Cinéma Godard, The Artist
Michel Hazanavicius vient de terminer le tournage du “Redoutable”, sa comédie sur le réalisateur d’“A bout de souffle” en plein Mai-68, avec Louis Garrel dans le rôle principal. Reportage exclusif
« Elections, piège à cons », « Toute la presse est toxique », « Mouvement de soutien aux luttes du peuple ». Les slogans qui s’affichent dans la galerie des Lettres de la Sorbonne en ce lundi de septembre 2016 ne sont pas des traces laissées là par Nuit debout. Un tag qui recouvre tout un pan de mur lève toute ambiguïté à ce sujet : « Godard, le plus con des Suisses prochinois. » Nous sommes sur le tournage du « Redoutable », le nouveau film de Michel Hazanavicius (sortie prévue au printemps 2017), dans lequel Louis Garrel interprète JeanLuc Godard emporté dans le tourbillon de Mai-68. La scène qui se tourne n’a pas réellement eu lieu. Hazanavicius y fantasme la réaction de Godard découvrant la célèbre pique des situationnistes. L’instant est fugace, focalisé sur le visage muet de Godard-Garrel qui, derrière ses verres teintés, accuse le coup. A l’image, cela se traduit par un subtil ballet de renfrognements et de froncements de sourcils qu’à la quinzième prise Hazanavicius trouve enfin à son goût. La trentaine de figurants habillés sixties qui animait l’arrière-plan peut enfin reprendre une activité normale.
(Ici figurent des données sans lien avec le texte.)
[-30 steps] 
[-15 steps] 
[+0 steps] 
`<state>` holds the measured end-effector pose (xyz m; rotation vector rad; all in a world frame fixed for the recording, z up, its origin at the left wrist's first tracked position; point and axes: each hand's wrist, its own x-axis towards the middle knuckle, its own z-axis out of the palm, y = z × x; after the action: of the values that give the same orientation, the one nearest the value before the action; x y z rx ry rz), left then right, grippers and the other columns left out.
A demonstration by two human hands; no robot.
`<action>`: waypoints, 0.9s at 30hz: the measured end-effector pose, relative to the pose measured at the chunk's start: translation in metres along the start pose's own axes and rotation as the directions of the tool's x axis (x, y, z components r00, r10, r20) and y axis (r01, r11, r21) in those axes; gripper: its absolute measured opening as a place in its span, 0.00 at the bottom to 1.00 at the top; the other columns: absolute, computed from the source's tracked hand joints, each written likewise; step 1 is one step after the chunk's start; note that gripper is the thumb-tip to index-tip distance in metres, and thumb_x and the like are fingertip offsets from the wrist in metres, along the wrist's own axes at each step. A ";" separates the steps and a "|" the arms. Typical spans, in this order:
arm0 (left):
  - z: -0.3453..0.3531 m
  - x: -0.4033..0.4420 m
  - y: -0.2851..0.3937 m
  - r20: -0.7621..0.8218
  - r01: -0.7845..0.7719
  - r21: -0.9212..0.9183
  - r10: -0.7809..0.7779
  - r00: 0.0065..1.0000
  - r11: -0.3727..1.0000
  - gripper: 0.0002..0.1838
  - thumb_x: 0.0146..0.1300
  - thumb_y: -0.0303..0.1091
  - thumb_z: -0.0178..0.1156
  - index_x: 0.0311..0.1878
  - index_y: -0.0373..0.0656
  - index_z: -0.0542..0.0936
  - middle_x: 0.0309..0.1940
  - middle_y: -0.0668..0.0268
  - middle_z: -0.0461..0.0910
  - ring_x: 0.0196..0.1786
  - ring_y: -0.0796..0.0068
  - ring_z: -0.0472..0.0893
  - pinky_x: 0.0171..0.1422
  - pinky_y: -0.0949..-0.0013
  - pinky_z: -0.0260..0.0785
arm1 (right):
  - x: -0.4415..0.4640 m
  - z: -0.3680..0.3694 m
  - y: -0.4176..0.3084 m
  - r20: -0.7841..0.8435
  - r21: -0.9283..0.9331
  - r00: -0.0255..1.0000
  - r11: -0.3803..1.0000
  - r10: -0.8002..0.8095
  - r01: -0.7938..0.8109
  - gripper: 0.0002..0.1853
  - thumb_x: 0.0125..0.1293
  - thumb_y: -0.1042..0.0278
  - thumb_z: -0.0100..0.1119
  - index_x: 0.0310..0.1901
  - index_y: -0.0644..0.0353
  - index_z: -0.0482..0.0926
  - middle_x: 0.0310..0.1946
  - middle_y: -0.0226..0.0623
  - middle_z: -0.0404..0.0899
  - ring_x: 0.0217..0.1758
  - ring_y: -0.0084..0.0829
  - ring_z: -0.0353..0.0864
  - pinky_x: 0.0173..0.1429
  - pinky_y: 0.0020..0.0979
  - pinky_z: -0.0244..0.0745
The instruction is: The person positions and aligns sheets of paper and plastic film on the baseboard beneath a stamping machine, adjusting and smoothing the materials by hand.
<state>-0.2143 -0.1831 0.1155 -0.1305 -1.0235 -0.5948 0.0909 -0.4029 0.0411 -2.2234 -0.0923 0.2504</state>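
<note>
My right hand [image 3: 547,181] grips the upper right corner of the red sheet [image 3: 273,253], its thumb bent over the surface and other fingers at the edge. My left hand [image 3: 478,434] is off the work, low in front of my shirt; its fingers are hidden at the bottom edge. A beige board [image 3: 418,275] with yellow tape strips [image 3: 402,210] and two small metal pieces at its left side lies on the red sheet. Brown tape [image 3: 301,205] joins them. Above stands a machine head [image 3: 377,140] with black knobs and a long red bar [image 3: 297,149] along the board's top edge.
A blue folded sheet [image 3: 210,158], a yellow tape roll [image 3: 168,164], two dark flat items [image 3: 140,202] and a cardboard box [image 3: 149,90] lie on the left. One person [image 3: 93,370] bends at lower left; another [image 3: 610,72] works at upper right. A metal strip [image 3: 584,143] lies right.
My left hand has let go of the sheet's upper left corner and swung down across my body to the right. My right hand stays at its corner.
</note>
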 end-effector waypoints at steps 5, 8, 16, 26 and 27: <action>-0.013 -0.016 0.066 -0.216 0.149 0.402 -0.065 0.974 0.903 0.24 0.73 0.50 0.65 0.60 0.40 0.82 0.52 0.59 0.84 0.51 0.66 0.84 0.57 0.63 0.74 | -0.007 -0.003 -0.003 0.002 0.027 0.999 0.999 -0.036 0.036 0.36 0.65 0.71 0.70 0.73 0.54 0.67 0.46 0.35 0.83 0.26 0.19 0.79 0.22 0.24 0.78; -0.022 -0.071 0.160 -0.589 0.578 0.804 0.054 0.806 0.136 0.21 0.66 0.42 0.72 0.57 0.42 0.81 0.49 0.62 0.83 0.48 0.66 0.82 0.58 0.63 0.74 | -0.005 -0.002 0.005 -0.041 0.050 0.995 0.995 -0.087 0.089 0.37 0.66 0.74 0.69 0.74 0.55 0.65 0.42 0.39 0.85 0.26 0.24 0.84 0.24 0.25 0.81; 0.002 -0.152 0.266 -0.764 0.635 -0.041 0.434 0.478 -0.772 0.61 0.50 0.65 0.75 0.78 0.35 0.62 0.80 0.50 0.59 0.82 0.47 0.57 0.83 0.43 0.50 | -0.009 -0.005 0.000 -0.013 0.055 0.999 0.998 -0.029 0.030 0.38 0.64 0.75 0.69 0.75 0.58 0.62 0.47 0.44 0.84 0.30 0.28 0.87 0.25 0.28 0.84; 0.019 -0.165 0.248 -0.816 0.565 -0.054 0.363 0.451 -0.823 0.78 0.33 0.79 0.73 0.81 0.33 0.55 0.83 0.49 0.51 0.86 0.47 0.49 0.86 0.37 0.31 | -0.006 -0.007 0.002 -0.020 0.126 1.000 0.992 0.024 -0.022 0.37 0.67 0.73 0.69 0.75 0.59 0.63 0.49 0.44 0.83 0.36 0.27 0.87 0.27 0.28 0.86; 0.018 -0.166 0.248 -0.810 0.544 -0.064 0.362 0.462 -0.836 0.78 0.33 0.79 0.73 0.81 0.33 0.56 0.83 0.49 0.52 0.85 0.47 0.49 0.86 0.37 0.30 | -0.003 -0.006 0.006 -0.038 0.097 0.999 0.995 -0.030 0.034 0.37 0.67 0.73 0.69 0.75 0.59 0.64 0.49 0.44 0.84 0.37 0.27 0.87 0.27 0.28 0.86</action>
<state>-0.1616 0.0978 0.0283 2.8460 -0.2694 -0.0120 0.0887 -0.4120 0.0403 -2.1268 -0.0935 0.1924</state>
Godard, sujet d’une comédie signée par le réalisateur de « The Artist »? On entend déjà les gardiens du temple Nouvelle Vague et autres thuriféraires de l’ermite de Rolle crier au sacrilège, comme ils l’avaient fait à la sortie des livres d’Anne Wiazemsky, « Une année studieuse » et « Un an après » (Gallimard), dont s’inspire Hazanavicius. Une raison de plus pour trouver le projet excitant. A mi-chemin des Mémoires et du journal intime, les récits de Wiazemsky, épouse du cinéaste de 1967 à 1970, dressaient un portrait inédit de Godard à un moment charnière de sa carrière et à travers l’oeil amoureux, c’est-à-dire affectueux et sans pitié, de celle qui partageait son quotidien. La révolution, en 1968, Godard ne la mène pas seulement dans la rue avec les étudiants et les ouvriers, il la fait dans son art et dans sa vie. C’est au terme de cette période qu’il se met à se fâcher avec à peu près tout le monde, rejette en bloc ses films d’avant (d’« A bout de souffle » à « Week-end ») et tourne le dos à son statut de star mondiale pour fonder le collectif Dziga Vertov, troquant un langage cinématographique qu’il considère bourgeois pour des expérimentations d’extrême gauche. Réinvention? Autodestruction? Il y a des deux. Dans les livres, tout passe par le regard de Wiazemsky, la jeunesse (elle a 21 ans, lui, 37) et la légèreté de la petite-fille de François Mauriac rappelant ce que fut le cinéma de Godard et ce que lui ne veut plus, ne sait plus être. Godard y apparaît comme un paradoxe ambulant, d’une seconde à l’autre génial et pathétique, admirable et odieux, grand révolutionnaire et petit-bourgeois. Une constante : son côté Mister Magoo, sa manière burlesque de traverser les événements et, running-gag en or, de « glisser, tomber et briser ses lunettes » à chaque manif.
D’OSS À JLG
Michel Hazanavicius a découvert « Un an après » par hasard alors qu’il cherchait un bouquin à lire dans un Relais H avant un trajet en TGV. Lui est tout de suite venue l’envie de l’adapter. N’est-ce pas, comme « The Artist », la relation entre un homme de spectacle et une actrice (il est, rappelons-le, en couple avec Bérénice Bejo)? N’est-ce pas, comme les « OSS 117 », l’histoire d’une femme moderne et d’un type borné? N’est-ce pas aussi matière à recréer une époque et un âge d’or du cinoche, marotte d’Hazanavicius? Wiazemsky avait refusé à plusieurs reprises que soit adapté « Une année studieuse ». Elle avait dit oui une fois sans que cela aboutisse. Lorsque Hazanavicius l’a rencontrée, elle a accepté au bout de vingt minutes, sans rien lire. « J’aime ses films, nous confie-t-elle par téléphone. Et le fait qu’en 1968 il avait 1 an. Il n’est pas dans la nostalgie ni dans la révérence envers la Nouvelle Vague, contrairement à beaucoup de gens qui s’y intéressent. » « Pour moi, Godard est très fort dans le champ de l’image, beaucoup moins dans celui de la politique », dit de son côté Hazanavicius, qui a envoyé une lettre au maître pour l’informer du film. Celui-ci a demandé à recevoir le scénario et n’a plus donné signe de vie.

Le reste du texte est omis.